- WHAT THIS TASK INVOLVES -
The line containing "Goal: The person" marks the end: write out exactly every line from the first line of the data below through that line, and only those.

- SUPPLIED DATA -
- - -

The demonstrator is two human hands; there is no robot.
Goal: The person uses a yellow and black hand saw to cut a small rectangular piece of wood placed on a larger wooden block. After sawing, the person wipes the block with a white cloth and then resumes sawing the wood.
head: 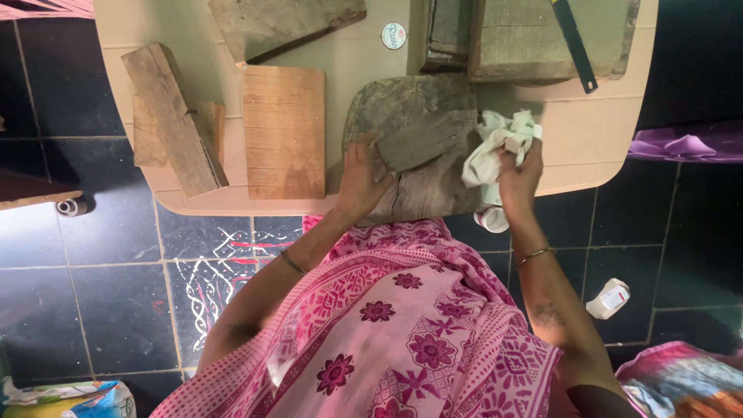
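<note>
White cloth [495, 143] bunched in right hand [520, 174].

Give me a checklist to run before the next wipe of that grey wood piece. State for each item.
1. Left hand steadies the small grey wood piece: ok, fingers rest on its left end.
2. Right hand has a grip on the white cloth: ok, cloth is bunched in the fingers.
3. Cloth reaches the wood: ok, it lies against the piece's right end.
4. Large grey slab underneath sits fully on the table: not ok, its near edge overhangs the table edge.
5. Small pale bottle below the right hand is secure: cannot tell, the hand hides how it is held.
</note>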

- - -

- REPLY TO THE EXERCISE -
The demonstrator is two human hands; there is no robot.
Goal: The person uses a yellow and black hand saw to cut a small rectangular piece of wood placed on a larger wooden block. After sawing, the person wipes the block with a white cloth and then resumes sawing the wood.

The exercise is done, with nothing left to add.